» **TASK STATEMENT**:
When you reach the line containing "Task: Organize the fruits" in the entries below, start writing out each line exactly, and stop after the line containing "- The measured".

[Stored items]
★ ★ ★ ★ ★ ★ ★
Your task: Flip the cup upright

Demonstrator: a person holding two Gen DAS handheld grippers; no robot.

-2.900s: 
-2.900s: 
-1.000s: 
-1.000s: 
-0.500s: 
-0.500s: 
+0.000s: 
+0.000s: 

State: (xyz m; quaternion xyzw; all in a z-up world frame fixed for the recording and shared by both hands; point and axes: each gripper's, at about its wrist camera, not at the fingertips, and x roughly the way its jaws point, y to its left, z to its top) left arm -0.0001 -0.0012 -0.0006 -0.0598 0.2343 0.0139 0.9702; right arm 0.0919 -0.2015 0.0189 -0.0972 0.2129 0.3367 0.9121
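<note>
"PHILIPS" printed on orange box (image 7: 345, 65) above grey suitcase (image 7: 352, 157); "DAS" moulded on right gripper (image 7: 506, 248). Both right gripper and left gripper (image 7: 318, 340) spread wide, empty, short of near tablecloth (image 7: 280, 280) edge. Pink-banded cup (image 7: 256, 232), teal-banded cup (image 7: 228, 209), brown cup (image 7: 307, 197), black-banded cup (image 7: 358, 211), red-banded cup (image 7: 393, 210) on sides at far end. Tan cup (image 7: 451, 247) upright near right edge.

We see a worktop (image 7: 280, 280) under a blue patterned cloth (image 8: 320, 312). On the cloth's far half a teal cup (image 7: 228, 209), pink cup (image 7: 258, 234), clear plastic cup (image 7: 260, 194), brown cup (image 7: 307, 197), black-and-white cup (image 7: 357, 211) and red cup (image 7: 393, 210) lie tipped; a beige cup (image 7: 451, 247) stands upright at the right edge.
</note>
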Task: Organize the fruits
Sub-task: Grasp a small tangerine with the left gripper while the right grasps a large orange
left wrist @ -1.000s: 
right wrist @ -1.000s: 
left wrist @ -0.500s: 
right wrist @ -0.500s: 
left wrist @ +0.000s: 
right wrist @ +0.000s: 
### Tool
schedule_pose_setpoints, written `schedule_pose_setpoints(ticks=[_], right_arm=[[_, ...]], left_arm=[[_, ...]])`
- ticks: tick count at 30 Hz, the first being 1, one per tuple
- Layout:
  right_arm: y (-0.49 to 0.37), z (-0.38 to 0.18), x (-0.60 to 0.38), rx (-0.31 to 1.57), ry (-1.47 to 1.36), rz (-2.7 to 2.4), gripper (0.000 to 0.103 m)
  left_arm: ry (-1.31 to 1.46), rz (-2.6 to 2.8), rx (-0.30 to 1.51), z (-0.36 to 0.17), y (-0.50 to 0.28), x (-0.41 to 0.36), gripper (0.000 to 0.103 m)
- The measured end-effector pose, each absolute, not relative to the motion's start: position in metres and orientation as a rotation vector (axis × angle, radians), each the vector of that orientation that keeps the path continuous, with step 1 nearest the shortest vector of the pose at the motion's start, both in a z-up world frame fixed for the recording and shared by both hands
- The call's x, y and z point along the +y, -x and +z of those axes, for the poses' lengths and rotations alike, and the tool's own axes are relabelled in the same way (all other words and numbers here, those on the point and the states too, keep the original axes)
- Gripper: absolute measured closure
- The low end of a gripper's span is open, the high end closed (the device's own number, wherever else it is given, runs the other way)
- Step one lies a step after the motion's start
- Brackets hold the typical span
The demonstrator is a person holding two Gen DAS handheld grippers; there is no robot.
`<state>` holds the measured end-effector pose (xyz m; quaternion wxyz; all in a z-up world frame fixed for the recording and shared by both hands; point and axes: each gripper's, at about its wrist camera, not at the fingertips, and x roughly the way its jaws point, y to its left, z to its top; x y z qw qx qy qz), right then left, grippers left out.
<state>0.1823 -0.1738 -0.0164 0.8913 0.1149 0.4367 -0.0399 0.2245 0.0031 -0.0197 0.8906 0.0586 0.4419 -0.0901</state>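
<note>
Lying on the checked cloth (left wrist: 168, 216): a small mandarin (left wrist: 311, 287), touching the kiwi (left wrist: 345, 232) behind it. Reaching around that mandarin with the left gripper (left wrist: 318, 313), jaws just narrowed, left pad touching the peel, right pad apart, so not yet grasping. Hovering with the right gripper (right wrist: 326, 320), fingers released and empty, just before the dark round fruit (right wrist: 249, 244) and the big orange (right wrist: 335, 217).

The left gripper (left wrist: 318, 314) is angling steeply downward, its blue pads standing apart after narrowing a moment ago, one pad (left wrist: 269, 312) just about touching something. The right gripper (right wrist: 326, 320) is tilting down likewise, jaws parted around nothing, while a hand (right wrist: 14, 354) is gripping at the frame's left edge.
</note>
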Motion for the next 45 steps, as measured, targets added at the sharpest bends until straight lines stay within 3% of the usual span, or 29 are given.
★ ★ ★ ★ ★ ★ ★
» **REPLY**:
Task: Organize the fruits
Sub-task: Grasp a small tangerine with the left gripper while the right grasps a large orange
left wrist @ -1.000s: 
right wrist @ -1.000s: 
left wrist @ -0.500s: 
right wrist @ -0.500s: 
left wrist @ +0.000s: 
right wrist @ +0.000s: 
### Tool
schedule_pose_setpoints, written `schedule_pose_setpoints(ticks=[_], right_arm=[[_, ...]], left_arm=[[_, ...]])`
- ticks: tick count at 30 Hz, the first being 1, one per tuple
- Layout:
  right_arm: y (-0.49 to 0.37), z (-0.38 to 0.18), x (-0.60 to 0.38), rx (-0.31 to 1.57), ry (-1.47 to 1.36), rz (-2.7 to 2.4), gripper (0.000 to 0.103 m)
  left_arm: ry (-1.31 to 1.46), rz (-2.6 to 2.8), rx (-0.30 to 1.51), z (-0.36 to 0.17), y (-0.50 to 0.28), x (-0.41 to 0.36), gripper (0.000 to 0.103 m)
- The measured end-effector pose, each absolute, not relative to the motion's start: position in metres and orientation as a rotation vector (axis × angle, radians), each the vector of that orientation that keeps the path continuous, with step 1 nearest the shortest vector of the pose at the motion's start, both in a z-up world frame fixed for the recording and shared by both hands

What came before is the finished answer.